— What the task requires —
One part of the entries below is wanted: the lines from the one containing "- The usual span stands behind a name" through the one containing "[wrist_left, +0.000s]". Write those out exactly and nothing else.

— Provided material —

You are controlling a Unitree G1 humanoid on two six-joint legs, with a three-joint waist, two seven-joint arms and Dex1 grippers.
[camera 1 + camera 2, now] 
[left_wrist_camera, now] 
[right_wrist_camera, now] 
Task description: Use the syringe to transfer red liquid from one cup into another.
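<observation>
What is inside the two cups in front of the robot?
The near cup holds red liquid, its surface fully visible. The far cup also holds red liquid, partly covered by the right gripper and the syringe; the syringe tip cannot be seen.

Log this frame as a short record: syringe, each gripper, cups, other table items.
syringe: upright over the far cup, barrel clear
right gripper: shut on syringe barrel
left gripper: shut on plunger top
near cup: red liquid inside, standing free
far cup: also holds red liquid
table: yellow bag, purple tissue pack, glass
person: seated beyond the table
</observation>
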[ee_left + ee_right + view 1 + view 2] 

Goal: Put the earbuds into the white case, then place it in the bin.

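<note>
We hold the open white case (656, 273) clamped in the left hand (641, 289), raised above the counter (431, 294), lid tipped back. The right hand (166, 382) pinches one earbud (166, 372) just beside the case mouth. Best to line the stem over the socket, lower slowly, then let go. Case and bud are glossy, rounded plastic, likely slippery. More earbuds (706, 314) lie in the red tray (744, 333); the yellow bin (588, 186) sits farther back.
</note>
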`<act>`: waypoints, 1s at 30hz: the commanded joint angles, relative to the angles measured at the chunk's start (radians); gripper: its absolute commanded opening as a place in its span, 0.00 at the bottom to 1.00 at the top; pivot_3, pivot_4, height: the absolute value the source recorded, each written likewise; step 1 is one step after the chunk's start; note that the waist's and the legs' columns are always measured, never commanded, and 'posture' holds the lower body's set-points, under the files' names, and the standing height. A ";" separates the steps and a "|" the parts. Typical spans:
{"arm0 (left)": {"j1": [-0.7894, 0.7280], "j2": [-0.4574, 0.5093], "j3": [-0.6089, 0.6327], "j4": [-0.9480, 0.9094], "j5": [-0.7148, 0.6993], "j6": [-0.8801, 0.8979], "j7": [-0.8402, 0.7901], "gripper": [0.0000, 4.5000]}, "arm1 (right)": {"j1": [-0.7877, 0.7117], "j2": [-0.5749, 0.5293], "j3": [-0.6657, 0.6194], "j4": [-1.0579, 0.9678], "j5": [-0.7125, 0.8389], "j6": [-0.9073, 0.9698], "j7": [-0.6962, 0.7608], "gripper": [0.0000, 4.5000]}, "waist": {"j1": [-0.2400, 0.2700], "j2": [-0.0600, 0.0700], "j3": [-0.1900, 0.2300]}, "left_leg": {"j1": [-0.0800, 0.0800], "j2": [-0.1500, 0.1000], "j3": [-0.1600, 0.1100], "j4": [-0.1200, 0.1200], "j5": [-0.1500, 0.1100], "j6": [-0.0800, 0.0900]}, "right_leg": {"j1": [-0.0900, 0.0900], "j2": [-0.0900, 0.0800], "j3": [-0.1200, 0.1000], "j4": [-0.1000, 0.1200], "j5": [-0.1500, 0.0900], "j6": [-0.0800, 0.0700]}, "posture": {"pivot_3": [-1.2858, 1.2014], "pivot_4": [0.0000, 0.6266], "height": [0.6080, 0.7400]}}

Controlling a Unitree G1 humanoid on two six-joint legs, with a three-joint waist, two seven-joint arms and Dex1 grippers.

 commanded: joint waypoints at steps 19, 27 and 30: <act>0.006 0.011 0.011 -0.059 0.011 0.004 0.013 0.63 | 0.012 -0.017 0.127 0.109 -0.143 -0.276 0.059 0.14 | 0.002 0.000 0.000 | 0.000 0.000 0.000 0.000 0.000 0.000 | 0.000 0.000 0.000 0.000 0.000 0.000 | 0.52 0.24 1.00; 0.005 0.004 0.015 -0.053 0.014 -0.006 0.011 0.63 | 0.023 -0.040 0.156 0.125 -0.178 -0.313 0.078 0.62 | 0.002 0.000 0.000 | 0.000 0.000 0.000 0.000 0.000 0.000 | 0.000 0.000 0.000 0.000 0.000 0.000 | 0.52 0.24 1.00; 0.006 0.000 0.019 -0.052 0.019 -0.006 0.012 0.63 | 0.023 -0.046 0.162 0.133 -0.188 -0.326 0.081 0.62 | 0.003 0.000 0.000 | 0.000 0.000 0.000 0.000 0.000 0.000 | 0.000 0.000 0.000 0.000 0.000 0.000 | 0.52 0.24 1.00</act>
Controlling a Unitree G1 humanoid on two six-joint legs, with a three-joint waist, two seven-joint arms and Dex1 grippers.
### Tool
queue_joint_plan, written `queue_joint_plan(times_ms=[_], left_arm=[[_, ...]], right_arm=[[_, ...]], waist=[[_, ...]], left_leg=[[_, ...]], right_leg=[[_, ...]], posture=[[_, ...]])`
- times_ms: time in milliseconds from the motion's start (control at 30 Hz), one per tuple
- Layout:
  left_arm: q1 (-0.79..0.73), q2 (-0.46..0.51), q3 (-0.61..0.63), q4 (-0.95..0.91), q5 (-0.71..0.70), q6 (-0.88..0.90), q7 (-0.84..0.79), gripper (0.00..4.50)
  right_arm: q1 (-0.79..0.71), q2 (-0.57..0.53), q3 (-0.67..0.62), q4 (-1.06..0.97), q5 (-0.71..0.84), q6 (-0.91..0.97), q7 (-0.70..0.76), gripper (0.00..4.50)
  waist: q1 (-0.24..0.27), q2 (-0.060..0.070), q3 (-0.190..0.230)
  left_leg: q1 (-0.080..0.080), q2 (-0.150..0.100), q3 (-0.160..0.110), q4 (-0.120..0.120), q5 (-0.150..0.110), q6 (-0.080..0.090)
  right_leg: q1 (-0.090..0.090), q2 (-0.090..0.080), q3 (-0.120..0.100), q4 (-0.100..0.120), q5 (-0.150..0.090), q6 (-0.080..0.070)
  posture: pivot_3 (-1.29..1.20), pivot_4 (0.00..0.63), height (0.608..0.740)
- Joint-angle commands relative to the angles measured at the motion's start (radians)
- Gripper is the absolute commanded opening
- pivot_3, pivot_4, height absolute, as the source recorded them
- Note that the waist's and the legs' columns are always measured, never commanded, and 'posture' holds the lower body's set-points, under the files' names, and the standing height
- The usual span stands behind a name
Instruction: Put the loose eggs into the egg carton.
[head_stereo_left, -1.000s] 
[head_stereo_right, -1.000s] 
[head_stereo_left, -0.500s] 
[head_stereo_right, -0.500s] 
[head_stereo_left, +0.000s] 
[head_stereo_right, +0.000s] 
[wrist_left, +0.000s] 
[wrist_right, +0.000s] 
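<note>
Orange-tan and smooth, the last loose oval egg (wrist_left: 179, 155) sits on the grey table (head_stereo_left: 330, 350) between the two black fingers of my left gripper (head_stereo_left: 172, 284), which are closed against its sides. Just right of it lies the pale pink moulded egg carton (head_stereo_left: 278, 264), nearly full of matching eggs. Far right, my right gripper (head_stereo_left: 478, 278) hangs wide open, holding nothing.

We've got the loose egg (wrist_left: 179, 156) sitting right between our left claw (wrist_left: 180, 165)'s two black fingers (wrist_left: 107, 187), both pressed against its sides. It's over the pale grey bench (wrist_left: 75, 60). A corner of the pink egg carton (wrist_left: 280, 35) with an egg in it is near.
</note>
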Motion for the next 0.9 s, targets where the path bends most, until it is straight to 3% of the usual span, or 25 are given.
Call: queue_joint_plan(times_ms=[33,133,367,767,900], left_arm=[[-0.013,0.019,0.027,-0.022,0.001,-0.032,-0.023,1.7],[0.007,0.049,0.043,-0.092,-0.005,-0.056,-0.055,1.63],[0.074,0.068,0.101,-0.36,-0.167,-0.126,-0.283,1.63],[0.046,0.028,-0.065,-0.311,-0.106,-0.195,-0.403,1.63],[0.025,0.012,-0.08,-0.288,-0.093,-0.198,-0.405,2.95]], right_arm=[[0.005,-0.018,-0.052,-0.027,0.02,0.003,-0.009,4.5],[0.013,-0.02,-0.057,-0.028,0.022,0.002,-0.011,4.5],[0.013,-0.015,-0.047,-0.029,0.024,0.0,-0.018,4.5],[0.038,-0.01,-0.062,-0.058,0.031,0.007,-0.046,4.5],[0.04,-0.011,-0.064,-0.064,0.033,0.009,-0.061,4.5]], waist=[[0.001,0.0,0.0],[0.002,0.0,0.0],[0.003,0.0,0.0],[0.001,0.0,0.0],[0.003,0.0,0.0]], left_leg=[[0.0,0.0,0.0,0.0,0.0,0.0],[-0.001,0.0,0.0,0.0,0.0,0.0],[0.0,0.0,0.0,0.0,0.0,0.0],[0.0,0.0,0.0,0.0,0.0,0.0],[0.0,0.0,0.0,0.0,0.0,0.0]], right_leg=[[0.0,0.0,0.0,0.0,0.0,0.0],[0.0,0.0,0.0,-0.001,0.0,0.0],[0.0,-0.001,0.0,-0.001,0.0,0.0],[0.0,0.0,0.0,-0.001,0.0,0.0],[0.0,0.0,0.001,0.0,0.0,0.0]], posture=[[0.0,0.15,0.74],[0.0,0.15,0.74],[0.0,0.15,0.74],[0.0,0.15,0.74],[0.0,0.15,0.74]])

— Task result —
- The usual span stands behind a name
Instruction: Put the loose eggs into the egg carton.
[head_stereo_left, -1.000s] 
[head_stereo_right, -1.000s] 
[head_stereo_left, -0.500s] 
[head_stereo_right, -0.500s] 
[head_stereo_left, +0.000s] 
[head_stereo_right, +0.000s] 
[wrist_left, +0.000s] 

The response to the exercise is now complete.